Severe-feature criteria (any one suffices):
- Systolic BP ≥160 mmHg or diastolic BP ≥110 mmHg on two occasions.
- Thrombocytopaenia: platelets <100 × 10⁹/L.
- Renal insufficiency: serum creatinine >97 µmol/L (>1.1 mg/dL) in the absence of other renal disease, or doubling of baseline creatinine.
- Impaired liver function: elevated transaminases (AST or ALT twice the upper limit of normal) with or without severe right upper quadrant or epigastric pain refractory to medication.
- Pulmonary oedema.
- New-onset headache unresponsive to medication and not accounted for by alternative diagnoses, or new visual symptoms.
Provided image
Laboratory investigations required in all women with suspected or confirmed pre-eclampsia:
| Investigation | Rationale / What to look for |
|---|---|
| Full blood count (CBC) + peripheral blood film | Thrombocytopaenia, microangiopathic haemolytic anaemia (schistocytes) in HELLP |
| Serum urea, creatinine, uric acid | Renal function; uric acid ≥5.5 mg/dL is an early marker of disease severity |
| Liver function tests (AST, ALT, LDH, bilirubin) | Hepatic involvement; elevated LDH + haemolysis supports HELLP |
| Serum albumin | Oedema mechanism; hypoalbuminaemia in severe disease |
| Urine PCR or 24-hour urine protein | Quantify proteinuria |
| Coagulation (PT, APTT, fibrinogen, D-dimer) | DIC screen if platelets <100 or clinical suspicion |
| Blood group and crossmatch | Pre-delivery preparation |
| sFlt-1/PlGF ratio (where available) | Risk stratification; ratio >38 = high risk of progression |
Fetal surveillance:
Because uteroplacental insufficiency may cause fetal compromise before delivery becomes inevitable, continuous fetal monitoring is mandatory in any woman with severe features or in labour:
- Non-stress test (NST) / cardiotocography (CTG): baseline rate, variability, accelerations, decelerations.

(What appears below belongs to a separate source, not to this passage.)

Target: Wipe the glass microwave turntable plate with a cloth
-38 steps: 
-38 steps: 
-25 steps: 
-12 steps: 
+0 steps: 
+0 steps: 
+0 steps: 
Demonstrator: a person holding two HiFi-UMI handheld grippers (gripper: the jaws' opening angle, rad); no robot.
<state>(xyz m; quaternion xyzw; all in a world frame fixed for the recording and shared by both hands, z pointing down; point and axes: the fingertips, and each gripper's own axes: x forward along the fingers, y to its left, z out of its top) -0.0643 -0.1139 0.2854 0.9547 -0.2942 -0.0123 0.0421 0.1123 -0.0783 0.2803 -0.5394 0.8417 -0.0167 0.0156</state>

- Obstetric ultrasound: fetal biometry (detect FGR — abdominal circumference <10th centile), amniotic fluid index (oligohydramnios), placenta localisation.
- Umbilical artery Doppler: absent or reversed end-diastolic flow indicates severe uteroplacental insufficiency and is an indication for delivery or intensive surveillance depending on gestational age.
- Middle cerebral artery (MCA) Doppler: assess fetal brain-sparing response.
- Biophysical profile (BPP): composite score (NST + ultrasound) ≤4/10 suggests acute fetal compromise.